Partitioned Sliding ROWS Aggregated Distincts Windows

Delivers aggregations performed on distinct values for each partition key in a sliding ROWS window with an output row for each input row.

Example:

SELECT STREAM COUNT(DISTINCT val)

   FROM s

   GROUP BY MONOTONIC(rowNumber / 100), p;

 

Partitioned Hopping Time Aggregated Distincts Windows

Delivers aggregations performed on distinct values for each partition key in a hopping time window with an output row for each input row.

Example:

SELECT STREAM *,

       COUNT(DISTINCT val) OVER (PARTITION BY p ORDER BY FLOOR(s.ROWTIME TO MINUTE) RANGE INTERVAL '10' MINUTE PRECEDING)

   FROM s;

 

K-Sorted Tumbling ROW Windows

Delivers ordered aggregation results on given number of rows.

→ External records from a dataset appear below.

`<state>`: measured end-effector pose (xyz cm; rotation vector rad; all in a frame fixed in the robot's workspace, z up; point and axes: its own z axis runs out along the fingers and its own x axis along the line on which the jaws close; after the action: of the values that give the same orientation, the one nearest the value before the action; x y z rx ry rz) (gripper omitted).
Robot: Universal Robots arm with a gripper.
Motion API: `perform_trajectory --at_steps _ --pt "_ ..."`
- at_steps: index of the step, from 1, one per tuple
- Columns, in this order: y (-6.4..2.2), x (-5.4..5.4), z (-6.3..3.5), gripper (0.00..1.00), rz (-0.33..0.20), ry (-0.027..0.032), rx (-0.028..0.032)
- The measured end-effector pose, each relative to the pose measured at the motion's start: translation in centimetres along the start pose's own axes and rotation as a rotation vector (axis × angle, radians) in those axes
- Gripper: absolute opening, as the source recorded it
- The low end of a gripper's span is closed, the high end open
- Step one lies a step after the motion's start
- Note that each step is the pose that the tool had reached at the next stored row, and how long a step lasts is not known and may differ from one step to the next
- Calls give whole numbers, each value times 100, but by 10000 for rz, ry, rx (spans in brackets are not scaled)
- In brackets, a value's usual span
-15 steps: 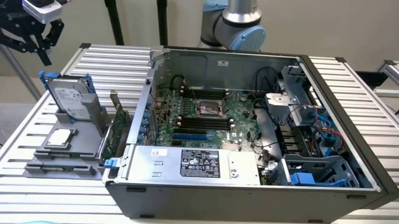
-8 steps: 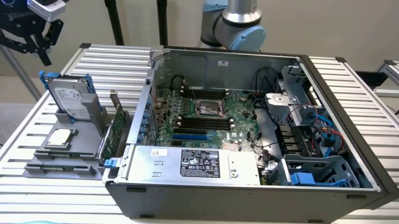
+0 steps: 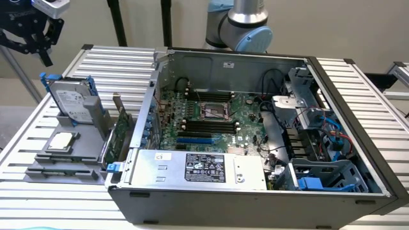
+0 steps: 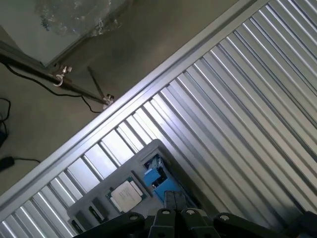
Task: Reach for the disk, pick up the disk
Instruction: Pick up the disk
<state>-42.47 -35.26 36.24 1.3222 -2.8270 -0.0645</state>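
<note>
Note gripper (image 3: 45,56) clenched tight w/ nothing in it, raised at ext. view's left, well apart from disk (image 3: 72,99). Disk standing upright in grey holder (image 3: 64,160) on slatted table (image 3: 38,201), just beside open PC case (image 3: 255,201), w/ small square chip (image 3: 62,139) lying flat near it.

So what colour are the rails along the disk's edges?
Blue. The rails on the disk show best in the exterior view.

The black linkage-fingered gripper (image 4: 174,199) is held shut, fingertips pressed together, high above the ribbed metal worktop's (image 4: 237,99) edge.
</note>
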Motion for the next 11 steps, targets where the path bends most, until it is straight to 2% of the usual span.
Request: perform_trajectory --at_steps 2,5,11 --pt "1 -1 -2 11 -272 4 -3" --pt "2 -2 2 11 -772 -19 -44" --pt "2 -3 10 11 -1850 31 -47"
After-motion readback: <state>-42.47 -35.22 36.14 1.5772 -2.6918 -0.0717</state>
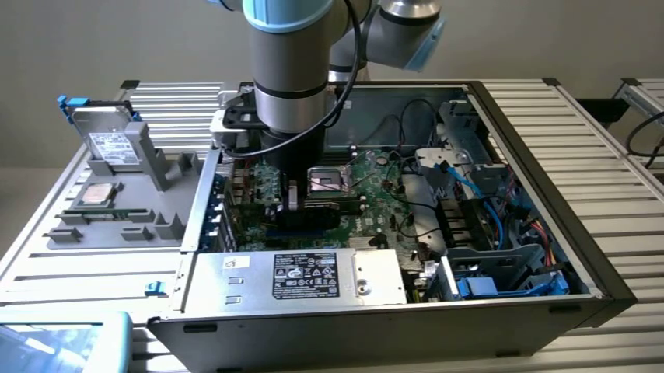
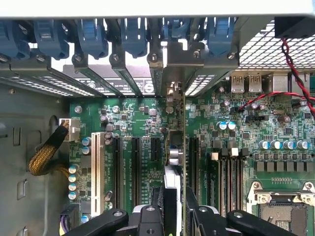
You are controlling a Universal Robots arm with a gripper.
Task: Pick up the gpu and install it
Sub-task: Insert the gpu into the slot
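Note:
The gpu (image 2: 174, 157) appears edge-on in the wrist view, a thin green card standing upright over the motherboard (image 2: 142, 123), its metal bracket (image 2: 172, 93) against the case's rear slot openings. My gripper (image 2: 173, 216) is shut on the card's upper edge, with one black finger (image 2: 147, 216) on each side of it. Black expansion slots (image 2: 135, 167) run parallel beside the card; whether it sits in a slot I cannot tell. In the exterior view the gripper (image 1: 294, 198) reaches down into the open computer case (image 1: 539, 155), with the dark gpu (image 1: 301, 220) under it.
A silver power supply (image 1: 311, 276) lies at the case's near side, with a CPU socket (image 1: 334, 180) just beyond the gripper. Blue cables (image 1: 487, 194) and drive bays fill the exterior view's right. A grey parts fixture (image 1: 114, 210) with a drive (image 1: 112, 146) stands left. Red-black wires (image 2: 295, 73) cross the board.

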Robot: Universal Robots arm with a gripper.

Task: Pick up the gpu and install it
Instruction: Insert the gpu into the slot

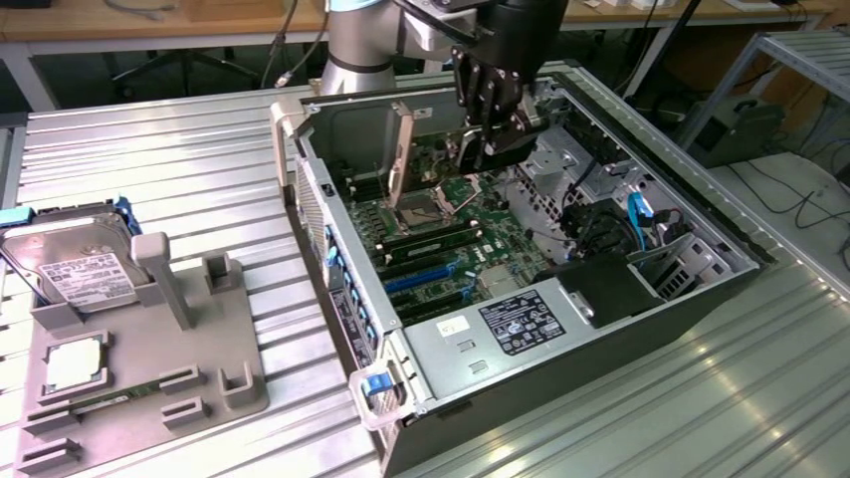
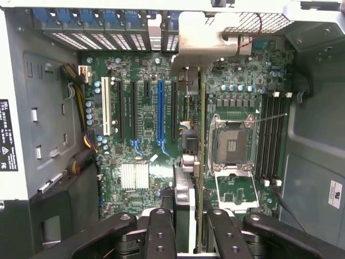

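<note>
Fingers point(image 2: 160, 234) of mine are closed on the gpu point(image 2: 198, 140), one against each face of the card, gripping it at the end away from its silver bracket point(image 2: 205, 38). I hold it on edge inside the open computer case point(image 1: 571, 329), which lies on its side on the ribbed metal surface point(image 1: 199, 159).

Seen from my wrist, the card runs as a thin line across the motherboard point(image 2: 140, 140). It lies between the long blue slot point(image 2: 160, 113) and the processor socket point(image 2: 232, 143), with the bracket up by the rear slot openings of the case. Whether its lower edge sits in a slot I cannot tell. Memory slots point(image 2: 269, 135) line the side of the socket away from the card.

Well apart from the case, toward the exterior view's left, a grey holder point(image 1: 159, 349) stands on the surface. A silver hard drive point(image 1: 74, 269) with a white label leans in it, a square processor chip point(image 1: 74, 363) lies flat just beside the drive, and a narrow green memory stick point(image 1: 113, 400) rests in a low cradle near the chip.
</note>
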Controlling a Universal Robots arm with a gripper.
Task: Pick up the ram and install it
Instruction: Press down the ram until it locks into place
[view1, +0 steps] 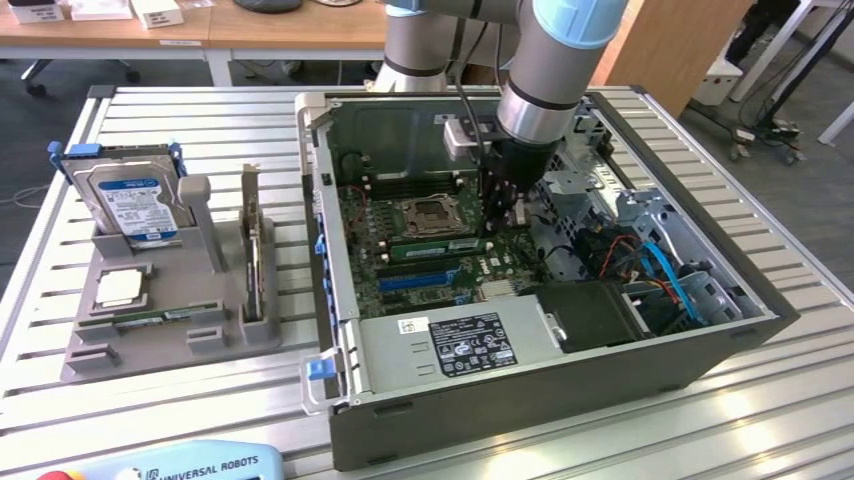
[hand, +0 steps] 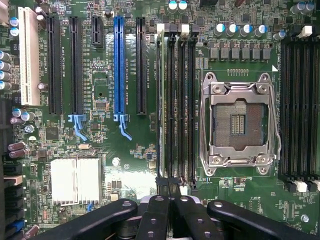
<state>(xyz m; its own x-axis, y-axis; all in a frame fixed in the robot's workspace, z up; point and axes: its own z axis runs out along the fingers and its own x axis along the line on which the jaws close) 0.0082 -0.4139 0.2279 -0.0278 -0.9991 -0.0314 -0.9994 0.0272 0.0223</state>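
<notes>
One ram stick stands on edge in a memory slot just beside the CPU socket, seen from above as a thin green strip with dark chips along it, running the slot's full length between the white end latches. In the exterior view it shows as a narrow green bar lying near the socket inside the open computer case. The gripper sits directly over the near end of that slot, its black fingers drawn fully together; the finger ends meet at the stick's end (whether they actually pinch the board cannot be told). The arm reaches straight down into the case. Outward, the motherboard carries black and blue expansion slots and a silver heatsink. On the table, a grey holder keeps a hard drive upright.
</notes>
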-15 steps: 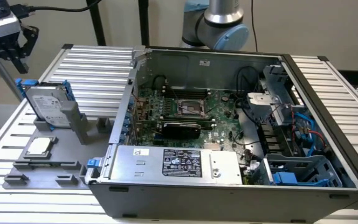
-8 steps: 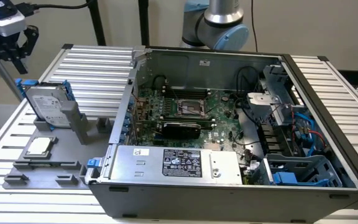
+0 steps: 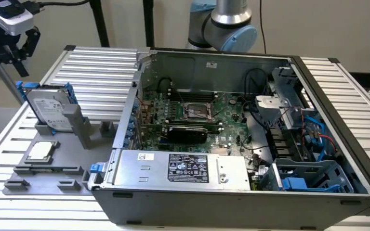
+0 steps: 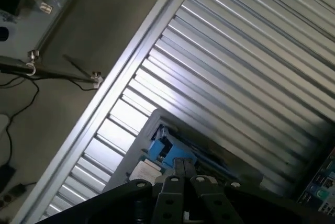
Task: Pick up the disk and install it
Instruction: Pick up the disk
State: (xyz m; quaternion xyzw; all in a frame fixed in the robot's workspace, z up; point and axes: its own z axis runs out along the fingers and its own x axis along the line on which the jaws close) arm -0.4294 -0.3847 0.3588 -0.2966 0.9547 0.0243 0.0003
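Observation:
The disk is a silver-grey drive with a white label in a blue frame. It stands on edge in a grey holder at the exterior view's left, beside the open computer case. My gripper hangs in the air above the disk, a little further toward the exterior view's left, and does not touch it. In the wrist view the fingertips sit pressed together with nothing between them. Just beyond them I see the disk's blue frame and a bit of its white label.
A grey fixture plate in front of the holder carries a small square silver chip. Inside the case are the motherboard, a silver power-supply box and a blue-clipped drive bay. Ribbed aluminium tabletop surrounds everything.

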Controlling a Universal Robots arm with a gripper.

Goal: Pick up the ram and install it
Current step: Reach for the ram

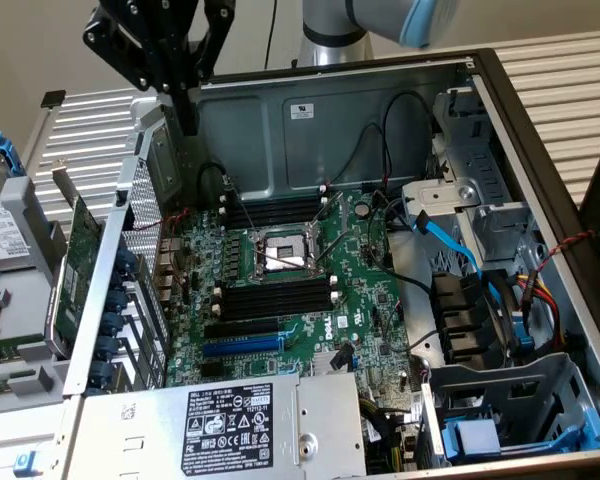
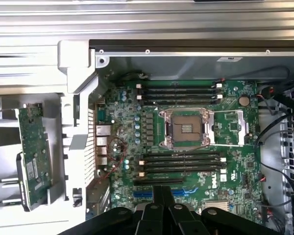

T-Sorted Sliding Time Windows

Reorders records in a specified time interval into time order.

Example:

SELECT STREAM event_time AS ROWTIME, *

   FROM s

   ORDER BY event_time WITHIN INTERVAL '1' MINUTE;

 

K-Sorted Partitioned Sliding ROW Windows

Delivers ordered aggregation results on given number of rows for each partition key.

Ranking Time Windows

SQLstream supports GROUP_RANK() UDX to rank a set of rows ordered by a specified "ranking column". For more details, see Using the Group Rank UDX in the Integration Guide.

Edge Detection Windows

Tags a row according to the edge detection logic (continuously comparing current and previous nth or n rows).

Partitioned Edge Detection Windows

Tags a row according to the edge detection logic over a partition key (continuously comparing current and previous nth or n rows).